The survey distributed among pharmacists indicates that paracetamol is perceived to be safer, better tolerated, and with fewer side-effects than ibuprofen for children. However, ibuprofen has been shown to provide faster, more effective, and longer-lasting relief for pyrexia: It has been reported that when used at an OTC dose for up to seven days in children, there was no significant statistical difference between ibuprofen and paracetamol in total rate of adverse events,7 with the rates at 13.7 per cent and 14.3 per cent, respectively. 

In adults, adverse events associated with ibuprofen occur more frequently at high prescription doses (>1,200mg daily) and when used for more extended periods of time.1 Although these adverse effects have not been linked to lower doses, the same adverse events seem nonetheless to be associated with them: While the survey showed that most pharmacists were aware of the safety of ibuprofen correlating with dose and duration, a high proportion did not believe there was a difference in tolerability between prescription and OTC doses. Although pharmacists perceive GI bleeding is a significant risk with ibuprofen at OTC doses, OTC dose ibuprofen (≤1,200mg) had a similar odds ratio (1.1) to paracetamol (2,000-3,999mg; OR 1.2) for GI bleeds. 

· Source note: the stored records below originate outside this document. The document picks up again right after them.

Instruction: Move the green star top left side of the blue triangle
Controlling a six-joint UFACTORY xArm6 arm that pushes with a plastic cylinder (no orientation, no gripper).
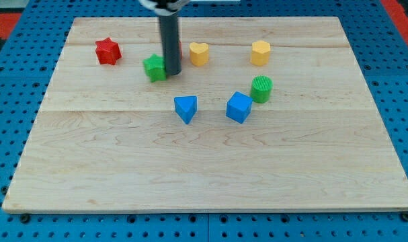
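Observation:
The green star (154,68) lies on the wooden board (210,168) in the upper left part. The blue triangle (185,108) lies below and to the right of it, a short gap apart. My tip (172,72) is at the lower end of the dark rod, right against the green star's right side. A red block is partly hidden behind the rod; only a sliver of it shows.
A red star (107,51) lies at the upper left. A yellow heart (199,53) and a yellow hexagon (260,52) lie along the top. A green cylinder (261,89) touches a blue cube (238,107) right of the triangle.

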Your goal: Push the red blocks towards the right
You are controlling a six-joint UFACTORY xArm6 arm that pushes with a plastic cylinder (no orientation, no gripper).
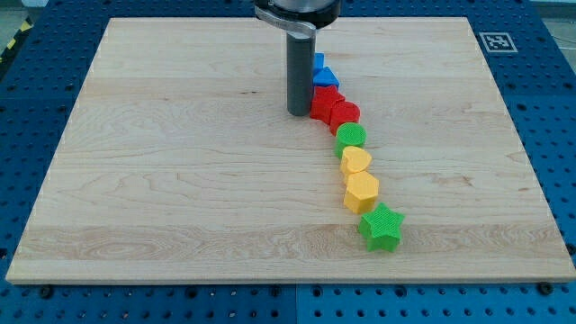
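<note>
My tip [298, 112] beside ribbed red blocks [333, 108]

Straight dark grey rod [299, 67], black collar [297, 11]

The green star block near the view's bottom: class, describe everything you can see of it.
The green star block is a chunky star with blunt points and finely ribbed, plastic-looking sides. It lies flat on the wooden board, the lowest piece in a curving line of blocks. Its upper point meets or nearly meets the yellow block above it; nothing else touches it. My tip stands far off toward the view's top, beside the red blocks.
</note>
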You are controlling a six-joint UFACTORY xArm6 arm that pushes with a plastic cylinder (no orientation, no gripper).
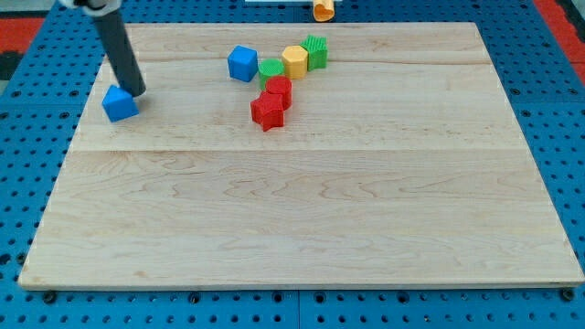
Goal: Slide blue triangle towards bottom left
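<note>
Our tip [137,91] sits at the upper right of the blue triangle [119,103], touching or just off it; contact unclear.

The tool is a bare rod, no jaws, gripping nothing. The blue triangle lies just below-left of our tip, near the left edge of the board [302,219]. Well to the tip's right sits a cluster: blue cube [242,63], green block [271,69], yellow block [294,61], second green block [316,51], red block [278,90], red star [267,111]. An orange block [323,10] sits off the board, far up-right of the tip.
</note>
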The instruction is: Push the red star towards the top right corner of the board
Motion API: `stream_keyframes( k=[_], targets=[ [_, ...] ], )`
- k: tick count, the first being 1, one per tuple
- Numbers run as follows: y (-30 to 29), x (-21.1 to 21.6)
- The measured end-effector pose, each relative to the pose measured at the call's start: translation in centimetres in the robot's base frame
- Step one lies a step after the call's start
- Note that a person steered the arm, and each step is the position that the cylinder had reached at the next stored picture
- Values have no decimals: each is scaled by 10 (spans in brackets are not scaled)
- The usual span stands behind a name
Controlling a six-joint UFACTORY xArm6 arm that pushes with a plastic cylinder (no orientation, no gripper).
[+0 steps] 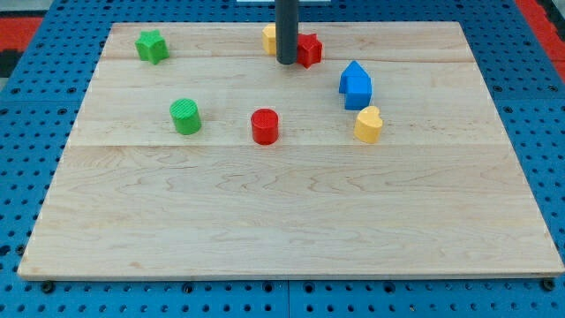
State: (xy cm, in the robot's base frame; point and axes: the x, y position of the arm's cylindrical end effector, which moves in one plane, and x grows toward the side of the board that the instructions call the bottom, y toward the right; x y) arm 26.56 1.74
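The red star [309,49] lies near the top middle of the wooden board [291,212]. My tip [287,62] rests on the board right against the star's left side. The dark rod rises from there out of the view's top. A yellow block [268,38] sits just left of the rod, partly hidden behind it; its shape is unclear.
A green star [152,46] lies at the top left. A green cylinder [185,117] and a red cylinder [264,126] sit in the middle band. A blue house-shaped block [356,85] and a yellow heart [368,124] lie below and right of the red star.
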Motion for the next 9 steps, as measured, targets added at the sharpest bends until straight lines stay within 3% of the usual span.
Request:
stream_keyframes(
  k=[1,2,3,5,6,8,9],
  targets=[
    [73,-14],
    [90,-15],
    [53,3],
    [51,-60],
    [74,-67],
    [106,-65],
    [95,-37]
  ],
)
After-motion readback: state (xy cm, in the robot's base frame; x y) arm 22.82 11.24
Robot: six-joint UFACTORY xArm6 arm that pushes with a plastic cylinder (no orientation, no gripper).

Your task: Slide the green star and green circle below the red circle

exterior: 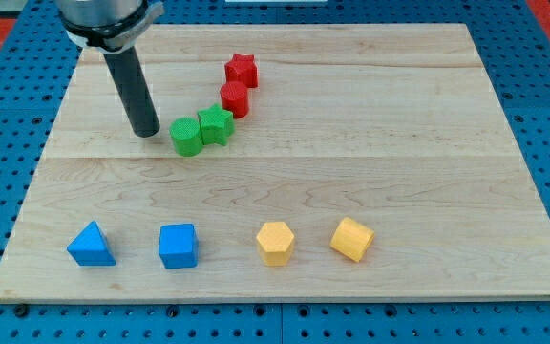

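No pincer; my tip [147, 133] sits just left of the green circle [185, 137], touching the green star [216, 125]; push right, below the red circle [235, 98].

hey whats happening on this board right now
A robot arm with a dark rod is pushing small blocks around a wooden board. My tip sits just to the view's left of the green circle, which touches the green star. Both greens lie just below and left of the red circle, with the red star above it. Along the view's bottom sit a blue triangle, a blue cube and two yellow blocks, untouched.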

Indeed, paracetamol may not be without GI risk: A retrospective, longitudinal, cohort study of analgesic use in the UK found that paracetamol had an overall relative risk of upper GI events of 1.36; ibuprofen had an overall relative risk of 1.18. 

When pharmacists do recommend ibuprofen, we often recommend that patients take it with or after food, with the aim of minimising the perceived risk of GI adverse events. However, several trials have demonstrated similar rates of GI adverse events for ibuprofen vs placebo. In addition to this, taking analgesics with food significantly reduces absorption, in turn reducing efficacy, which potentially increases the likelihood or need for additional doses or alternative analgesics. In fact, many analgesia studies are likely to have been conducted in fasting participants, so results should be interpreted while taking this into consideration.4 Since publication of this review and following a review of clinical evidence by the MHRA, some patient information leaflets for ibuprofen have been updated to state that it needs to be taken with water, with no reference to taking it with food.5 The summary of product characteristics should be consulted regularly to check for such updates and to advise patients on correct administration.

When a patient seeks pain relief, it is important to understand what the desired outcome(s) are for the patient. Assessing the suitability of OTC analgesics given the clinical and medication history for everyone is key. Pharmacists and pharmacy staff can considerably improve treatment of pain through appropriate discussions and advice, and by basing treatment recommendations on guidelines supported by evidence.